Task details — Look through the records that follow. Copy every line containing the word "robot".

Data to process —
========================================================================

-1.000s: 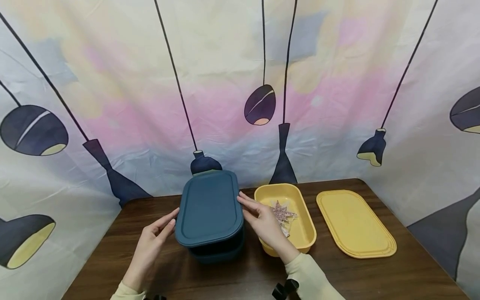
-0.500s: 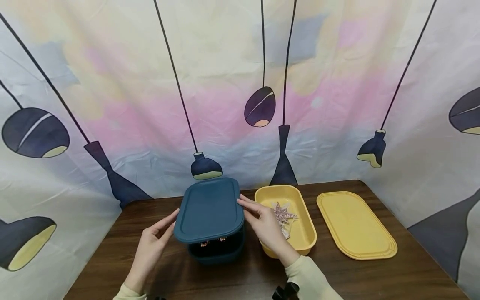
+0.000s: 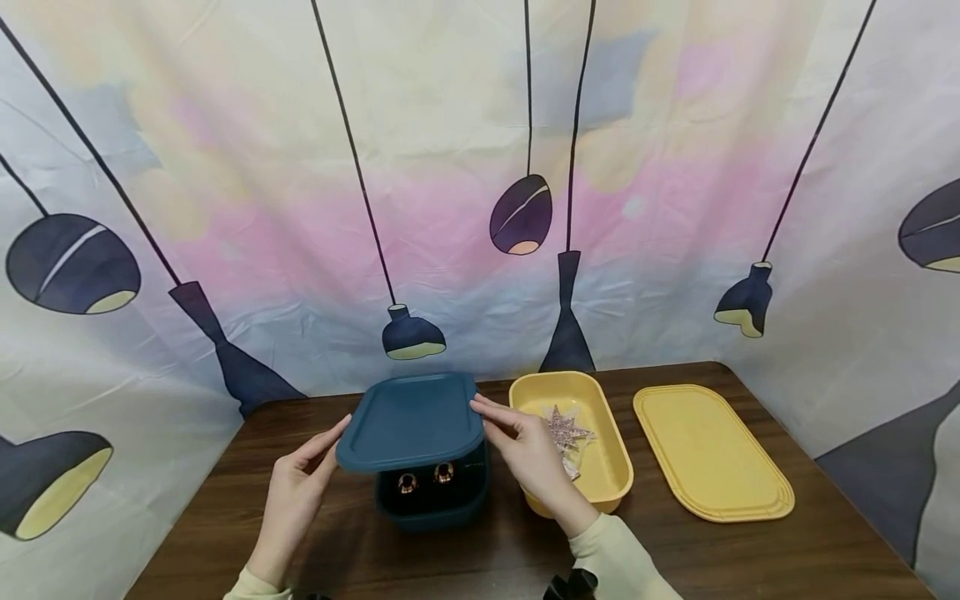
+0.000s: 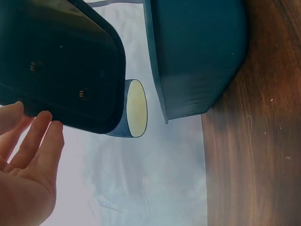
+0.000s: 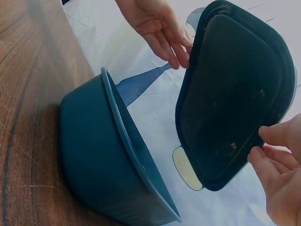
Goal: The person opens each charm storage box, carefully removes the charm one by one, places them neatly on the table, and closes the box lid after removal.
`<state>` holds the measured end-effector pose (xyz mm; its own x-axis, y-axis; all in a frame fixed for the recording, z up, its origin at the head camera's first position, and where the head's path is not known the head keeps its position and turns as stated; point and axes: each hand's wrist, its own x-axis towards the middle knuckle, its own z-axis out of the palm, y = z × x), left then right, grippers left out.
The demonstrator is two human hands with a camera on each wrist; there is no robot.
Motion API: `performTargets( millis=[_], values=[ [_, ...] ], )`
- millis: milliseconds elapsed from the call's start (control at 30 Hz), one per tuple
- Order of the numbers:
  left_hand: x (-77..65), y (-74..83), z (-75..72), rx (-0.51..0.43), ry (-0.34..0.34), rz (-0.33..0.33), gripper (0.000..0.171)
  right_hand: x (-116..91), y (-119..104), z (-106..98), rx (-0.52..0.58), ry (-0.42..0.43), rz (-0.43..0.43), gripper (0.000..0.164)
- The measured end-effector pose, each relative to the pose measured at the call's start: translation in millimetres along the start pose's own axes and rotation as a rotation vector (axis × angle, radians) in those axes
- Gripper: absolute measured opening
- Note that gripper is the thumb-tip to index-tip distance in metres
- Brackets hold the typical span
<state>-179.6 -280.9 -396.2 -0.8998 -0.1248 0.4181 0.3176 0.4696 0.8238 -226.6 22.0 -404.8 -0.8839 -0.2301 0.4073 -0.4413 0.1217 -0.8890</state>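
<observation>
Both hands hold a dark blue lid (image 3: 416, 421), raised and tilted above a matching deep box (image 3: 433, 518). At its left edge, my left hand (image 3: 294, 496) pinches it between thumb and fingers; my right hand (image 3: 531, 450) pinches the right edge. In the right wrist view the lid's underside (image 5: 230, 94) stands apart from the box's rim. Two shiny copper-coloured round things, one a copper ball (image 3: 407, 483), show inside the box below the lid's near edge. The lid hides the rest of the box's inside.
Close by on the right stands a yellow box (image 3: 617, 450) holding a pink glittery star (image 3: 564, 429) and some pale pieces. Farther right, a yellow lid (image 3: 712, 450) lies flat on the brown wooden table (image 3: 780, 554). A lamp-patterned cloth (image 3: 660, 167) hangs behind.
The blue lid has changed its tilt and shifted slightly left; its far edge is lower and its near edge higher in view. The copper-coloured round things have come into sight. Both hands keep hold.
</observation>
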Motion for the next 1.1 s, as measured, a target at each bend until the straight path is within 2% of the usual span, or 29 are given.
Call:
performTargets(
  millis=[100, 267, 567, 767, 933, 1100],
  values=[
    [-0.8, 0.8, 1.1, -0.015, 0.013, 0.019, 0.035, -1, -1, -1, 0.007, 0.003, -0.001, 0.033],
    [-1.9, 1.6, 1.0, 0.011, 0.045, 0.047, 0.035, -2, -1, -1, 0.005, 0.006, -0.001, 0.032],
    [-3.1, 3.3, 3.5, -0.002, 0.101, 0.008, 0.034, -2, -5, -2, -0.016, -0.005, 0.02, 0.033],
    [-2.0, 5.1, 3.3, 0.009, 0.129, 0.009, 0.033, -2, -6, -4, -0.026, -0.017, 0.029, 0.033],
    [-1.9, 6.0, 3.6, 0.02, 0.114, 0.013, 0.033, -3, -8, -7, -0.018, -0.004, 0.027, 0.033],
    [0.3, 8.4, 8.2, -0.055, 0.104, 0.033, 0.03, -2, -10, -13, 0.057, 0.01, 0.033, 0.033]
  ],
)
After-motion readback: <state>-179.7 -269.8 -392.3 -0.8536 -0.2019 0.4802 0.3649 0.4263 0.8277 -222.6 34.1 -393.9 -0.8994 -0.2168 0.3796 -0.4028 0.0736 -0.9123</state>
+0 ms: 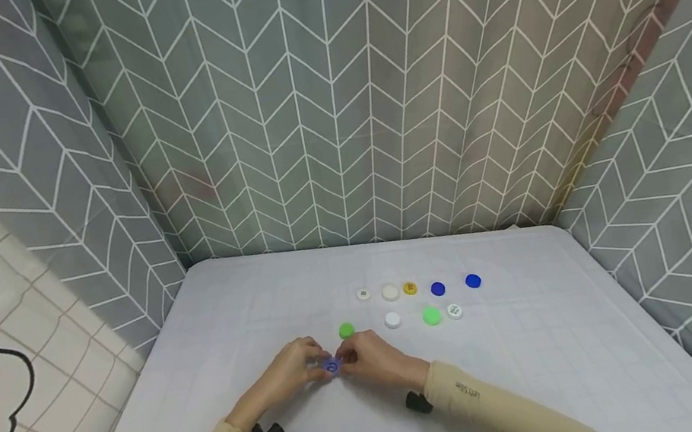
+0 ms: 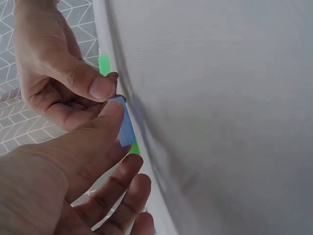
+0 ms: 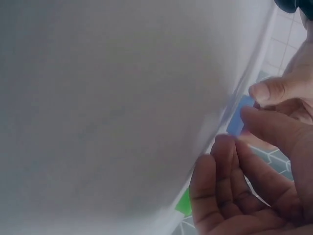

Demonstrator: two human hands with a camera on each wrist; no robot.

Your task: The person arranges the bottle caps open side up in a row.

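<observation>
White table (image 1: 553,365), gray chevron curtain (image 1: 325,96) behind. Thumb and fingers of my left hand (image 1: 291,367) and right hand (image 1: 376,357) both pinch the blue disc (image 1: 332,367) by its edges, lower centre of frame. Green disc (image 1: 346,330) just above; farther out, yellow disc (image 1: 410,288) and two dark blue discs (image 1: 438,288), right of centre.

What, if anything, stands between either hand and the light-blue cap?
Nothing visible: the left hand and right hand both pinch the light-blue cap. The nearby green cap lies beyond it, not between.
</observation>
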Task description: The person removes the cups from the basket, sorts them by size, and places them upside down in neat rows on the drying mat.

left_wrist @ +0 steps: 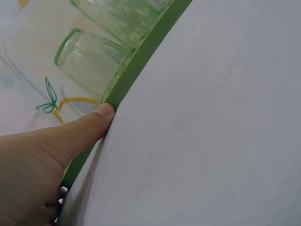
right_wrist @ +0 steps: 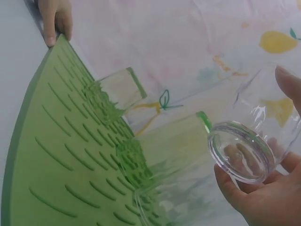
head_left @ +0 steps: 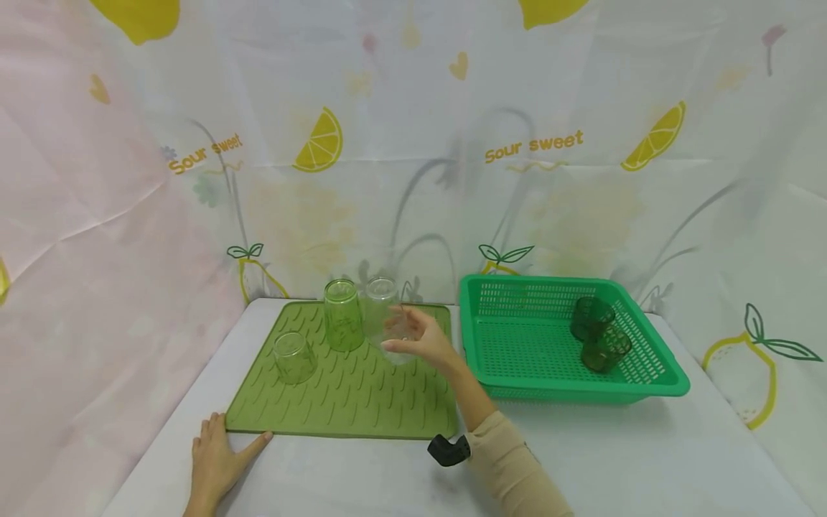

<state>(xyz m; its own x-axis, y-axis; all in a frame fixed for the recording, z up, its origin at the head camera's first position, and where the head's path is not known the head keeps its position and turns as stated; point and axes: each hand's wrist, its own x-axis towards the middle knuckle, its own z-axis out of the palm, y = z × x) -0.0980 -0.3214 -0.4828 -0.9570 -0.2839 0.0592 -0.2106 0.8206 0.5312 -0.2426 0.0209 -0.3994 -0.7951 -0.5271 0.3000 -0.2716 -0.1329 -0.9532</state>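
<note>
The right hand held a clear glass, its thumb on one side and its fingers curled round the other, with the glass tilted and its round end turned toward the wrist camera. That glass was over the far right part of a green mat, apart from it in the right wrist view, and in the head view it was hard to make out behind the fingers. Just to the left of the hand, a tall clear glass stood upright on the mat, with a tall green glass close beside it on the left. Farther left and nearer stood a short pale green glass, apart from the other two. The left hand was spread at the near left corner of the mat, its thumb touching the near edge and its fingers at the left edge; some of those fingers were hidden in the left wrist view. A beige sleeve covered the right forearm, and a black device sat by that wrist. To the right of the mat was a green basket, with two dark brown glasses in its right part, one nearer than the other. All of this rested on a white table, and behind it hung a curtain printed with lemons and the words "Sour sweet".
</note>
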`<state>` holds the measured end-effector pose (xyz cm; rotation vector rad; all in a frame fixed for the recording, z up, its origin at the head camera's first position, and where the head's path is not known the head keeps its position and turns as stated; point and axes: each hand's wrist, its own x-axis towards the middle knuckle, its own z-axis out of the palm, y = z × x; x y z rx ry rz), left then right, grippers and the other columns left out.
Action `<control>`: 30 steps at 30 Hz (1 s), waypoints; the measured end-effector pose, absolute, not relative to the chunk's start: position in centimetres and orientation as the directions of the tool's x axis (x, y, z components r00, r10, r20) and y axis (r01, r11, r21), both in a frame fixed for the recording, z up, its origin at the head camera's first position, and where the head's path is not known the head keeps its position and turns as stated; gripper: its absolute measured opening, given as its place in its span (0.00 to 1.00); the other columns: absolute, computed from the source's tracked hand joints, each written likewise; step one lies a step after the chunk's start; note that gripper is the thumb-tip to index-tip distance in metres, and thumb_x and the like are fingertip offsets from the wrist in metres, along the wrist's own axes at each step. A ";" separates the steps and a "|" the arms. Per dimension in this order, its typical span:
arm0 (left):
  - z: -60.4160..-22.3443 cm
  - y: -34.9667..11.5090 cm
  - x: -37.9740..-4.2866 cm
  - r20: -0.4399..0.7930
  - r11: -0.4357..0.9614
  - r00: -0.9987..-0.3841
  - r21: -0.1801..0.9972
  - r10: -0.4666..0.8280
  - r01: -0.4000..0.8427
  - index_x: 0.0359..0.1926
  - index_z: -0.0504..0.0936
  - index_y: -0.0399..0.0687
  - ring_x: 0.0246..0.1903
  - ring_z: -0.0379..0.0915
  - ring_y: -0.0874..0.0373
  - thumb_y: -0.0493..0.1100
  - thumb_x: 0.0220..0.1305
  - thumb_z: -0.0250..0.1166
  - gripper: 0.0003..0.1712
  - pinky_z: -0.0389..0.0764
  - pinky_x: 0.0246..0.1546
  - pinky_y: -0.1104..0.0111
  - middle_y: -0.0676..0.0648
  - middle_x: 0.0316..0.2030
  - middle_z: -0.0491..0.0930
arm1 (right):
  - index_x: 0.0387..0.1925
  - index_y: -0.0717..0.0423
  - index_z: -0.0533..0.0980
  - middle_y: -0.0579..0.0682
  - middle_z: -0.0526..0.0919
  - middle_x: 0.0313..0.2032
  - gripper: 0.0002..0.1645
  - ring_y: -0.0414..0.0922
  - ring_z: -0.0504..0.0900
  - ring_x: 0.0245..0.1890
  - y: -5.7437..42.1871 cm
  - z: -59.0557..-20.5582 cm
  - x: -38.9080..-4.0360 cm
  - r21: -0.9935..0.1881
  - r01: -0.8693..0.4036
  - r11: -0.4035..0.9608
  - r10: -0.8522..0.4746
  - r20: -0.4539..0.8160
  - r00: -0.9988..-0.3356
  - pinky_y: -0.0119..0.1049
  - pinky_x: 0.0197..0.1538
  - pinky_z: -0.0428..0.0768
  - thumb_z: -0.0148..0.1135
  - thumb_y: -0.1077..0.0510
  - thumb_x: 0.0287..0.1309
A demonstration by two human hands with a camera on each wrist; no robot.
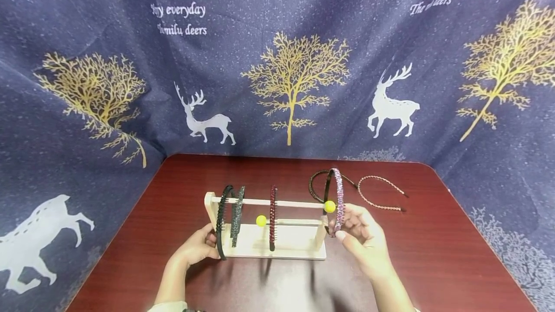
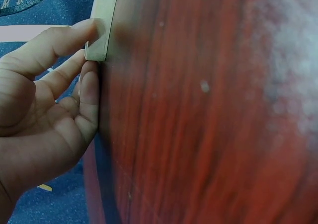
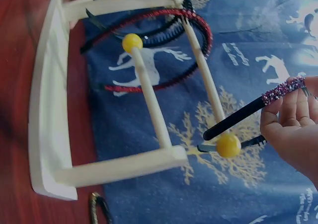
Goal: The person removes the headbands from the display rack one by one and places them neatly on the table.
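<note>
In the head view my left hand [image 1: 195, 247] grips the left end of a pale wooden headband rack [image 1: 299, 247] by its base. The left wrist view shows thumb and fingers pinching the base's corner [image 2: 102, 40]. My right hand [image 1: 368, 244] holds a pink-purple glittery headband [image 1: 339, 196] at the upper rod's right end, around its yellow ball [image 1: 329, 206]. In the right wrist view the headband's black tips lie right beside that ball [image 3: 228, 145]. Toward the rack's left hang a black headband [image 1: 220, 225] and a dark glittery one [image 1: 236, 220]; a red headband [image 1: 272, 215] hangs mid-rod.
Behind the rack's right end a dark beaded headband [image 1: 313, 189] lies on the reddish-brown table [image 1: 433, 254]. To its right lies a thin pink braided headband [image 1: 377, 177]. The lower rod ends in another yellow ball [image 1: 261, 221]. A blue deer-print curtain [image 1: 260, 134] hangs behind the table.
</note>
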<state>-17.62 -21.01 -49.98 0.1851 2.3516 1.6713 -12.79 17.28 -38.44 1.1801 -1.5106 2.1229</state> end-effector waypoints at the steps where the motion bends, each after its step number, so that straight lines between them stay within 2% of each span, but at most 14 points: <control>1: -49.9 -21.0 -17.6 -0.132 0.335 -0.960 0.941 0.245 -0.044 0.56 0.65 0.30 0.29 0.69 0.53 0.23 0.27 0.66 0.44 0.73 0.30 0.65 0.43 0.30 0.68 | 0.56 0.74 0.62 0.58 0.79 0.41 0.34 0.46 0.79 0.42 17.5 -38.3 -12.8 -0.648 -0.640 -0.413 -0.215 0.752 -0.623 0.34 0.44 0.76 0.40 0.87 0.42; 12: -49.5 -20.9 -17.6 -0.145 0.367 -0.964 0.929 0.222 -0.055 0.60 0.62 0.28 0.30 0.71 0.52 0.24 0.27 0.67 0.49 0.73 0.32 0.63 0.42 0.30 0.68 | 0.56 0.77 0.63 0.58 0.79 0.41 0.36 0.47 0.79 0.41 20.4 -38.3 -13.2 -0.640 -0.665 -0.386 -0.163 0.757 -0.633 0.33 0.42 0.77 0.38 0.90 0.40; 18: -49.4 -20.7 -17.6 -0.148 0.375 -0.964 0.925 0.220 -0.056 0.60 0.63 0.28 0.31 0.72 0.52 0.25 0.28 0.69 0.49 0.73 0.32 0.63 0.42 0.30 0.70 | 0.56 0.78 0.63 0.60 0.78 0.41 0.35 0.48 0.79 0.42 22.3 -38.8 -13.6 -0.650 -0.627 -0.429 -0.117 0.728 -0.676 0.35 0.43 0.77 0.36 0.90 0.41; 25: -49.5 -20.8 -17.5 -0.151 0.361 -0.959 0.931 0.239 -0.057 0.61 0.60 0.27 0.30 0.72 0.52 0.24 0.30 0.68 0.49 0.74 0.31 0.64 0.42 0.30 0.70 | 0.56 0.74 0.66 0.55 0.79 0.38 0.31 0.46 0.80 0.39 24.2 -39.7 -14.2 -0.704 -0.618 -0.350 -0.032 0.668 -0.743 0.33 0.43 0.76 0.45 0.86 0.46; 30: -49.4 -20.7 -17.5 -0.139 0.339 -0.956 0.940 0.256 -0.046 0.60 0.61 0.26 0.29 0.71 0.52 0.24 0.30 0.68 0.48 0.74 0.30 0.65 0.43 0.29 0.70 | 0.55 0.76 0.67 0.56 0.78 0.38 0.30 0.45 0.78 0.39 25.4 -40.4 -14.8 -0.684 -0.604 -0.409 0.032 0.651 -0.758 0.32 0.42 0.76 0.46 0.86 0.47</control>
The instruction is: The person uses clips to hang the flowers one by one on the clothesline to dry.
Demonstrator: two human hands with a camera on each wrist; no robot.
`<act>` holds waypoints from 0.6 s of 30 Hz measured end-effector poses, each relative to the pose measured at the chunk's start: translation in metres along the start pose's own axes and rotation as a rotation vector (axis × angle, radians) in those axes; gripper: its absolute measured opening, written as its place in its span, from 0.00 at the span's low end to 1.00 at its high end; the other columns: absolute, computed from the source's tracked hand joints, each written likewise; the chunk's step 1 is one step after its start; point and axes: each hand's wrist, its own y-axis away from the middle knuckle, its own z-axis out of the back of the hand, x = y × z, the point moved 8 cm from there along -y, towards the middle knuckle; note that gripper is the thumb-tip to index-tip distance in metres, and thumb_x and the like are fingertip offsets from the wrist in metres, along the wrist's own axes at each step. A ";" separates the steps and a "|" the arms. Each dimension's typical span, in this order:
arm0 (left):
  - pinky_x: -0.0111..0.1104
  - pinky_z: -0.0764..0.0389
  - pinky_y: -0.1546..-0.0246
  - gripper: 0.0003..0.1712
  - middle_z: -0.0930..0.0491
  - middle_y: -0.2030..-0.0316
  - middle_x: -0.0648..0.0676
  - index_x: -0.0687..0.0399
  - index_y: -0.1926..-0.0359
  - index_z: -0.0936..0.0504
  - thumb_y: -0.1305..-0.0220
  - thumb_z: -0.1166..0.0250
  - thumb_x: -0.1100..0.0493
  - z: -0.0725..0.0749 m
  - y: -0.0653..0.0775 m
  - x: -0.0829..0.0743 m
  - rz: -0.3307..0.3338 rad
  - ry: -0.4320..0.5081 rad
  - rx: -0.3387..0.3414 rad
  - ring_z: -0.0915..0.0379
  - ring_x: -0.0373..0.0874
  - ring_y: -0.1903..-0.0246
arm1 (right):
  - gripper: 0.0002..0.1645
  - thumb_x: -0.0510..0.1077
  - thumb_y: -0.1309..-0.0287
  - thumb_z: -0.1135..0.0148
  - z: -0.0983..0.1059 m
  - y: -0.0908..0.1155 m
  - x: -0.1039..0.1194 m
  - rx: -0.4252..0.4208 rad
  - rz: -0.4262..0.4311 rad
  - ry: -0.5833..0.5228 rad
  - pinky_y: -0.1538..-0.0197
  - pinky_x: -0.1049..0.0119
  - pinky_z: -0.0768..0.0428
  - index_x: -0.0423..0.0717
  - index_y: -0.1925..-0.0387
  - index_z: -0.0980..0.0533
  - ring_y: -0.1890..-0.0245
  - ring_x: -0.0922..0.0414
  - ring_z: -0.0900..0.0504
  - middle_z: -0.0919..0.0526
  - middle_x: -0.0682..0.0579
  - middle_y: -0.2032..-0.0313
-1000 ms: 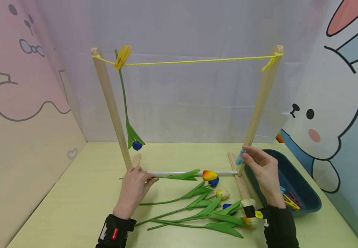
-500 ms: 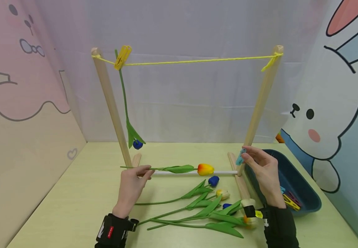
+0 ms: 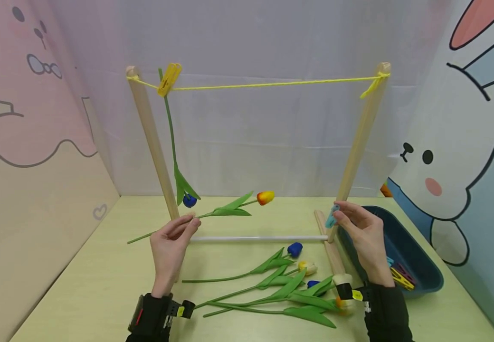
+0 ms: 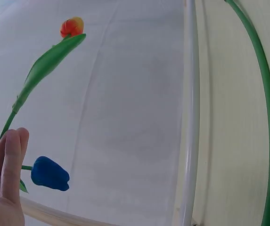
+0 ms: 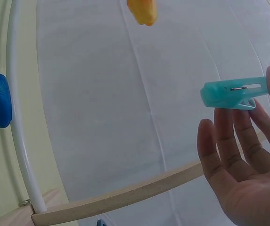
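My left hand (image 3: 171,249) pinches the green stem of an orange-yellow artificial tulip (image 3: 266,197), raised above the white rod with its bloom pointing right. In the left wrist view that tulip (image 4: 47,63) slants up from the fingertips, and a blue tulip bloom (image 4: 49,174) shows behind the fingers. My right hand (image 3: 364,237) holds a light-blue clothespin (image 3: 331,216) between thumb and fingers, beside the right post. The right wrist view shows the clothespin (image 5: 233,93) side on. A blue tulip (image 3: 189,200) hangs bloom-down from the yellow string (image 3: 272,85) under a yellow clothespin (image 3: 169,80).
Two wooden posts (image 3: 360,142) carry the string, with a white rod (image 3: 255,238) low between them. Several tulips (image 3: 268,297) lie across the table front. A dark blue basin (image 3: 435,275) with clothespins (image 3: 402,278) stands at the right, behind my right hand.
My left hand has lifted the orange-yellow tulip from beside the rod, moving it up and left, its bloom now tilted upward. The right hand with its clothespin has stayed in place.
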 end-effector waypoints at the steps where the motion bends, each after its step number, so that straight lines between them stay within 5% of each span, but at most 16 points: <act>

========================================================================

Reply —
The demonstrator is two human hands with a camera on each wrist; there is no robot.
Demonstrator: two human hands with a camera on each wrist; no robot.
A demonstration by two human hands with a camera on each wrist; no robot.
Demonstrator: two human hands with a camera on each wrist; no robot.

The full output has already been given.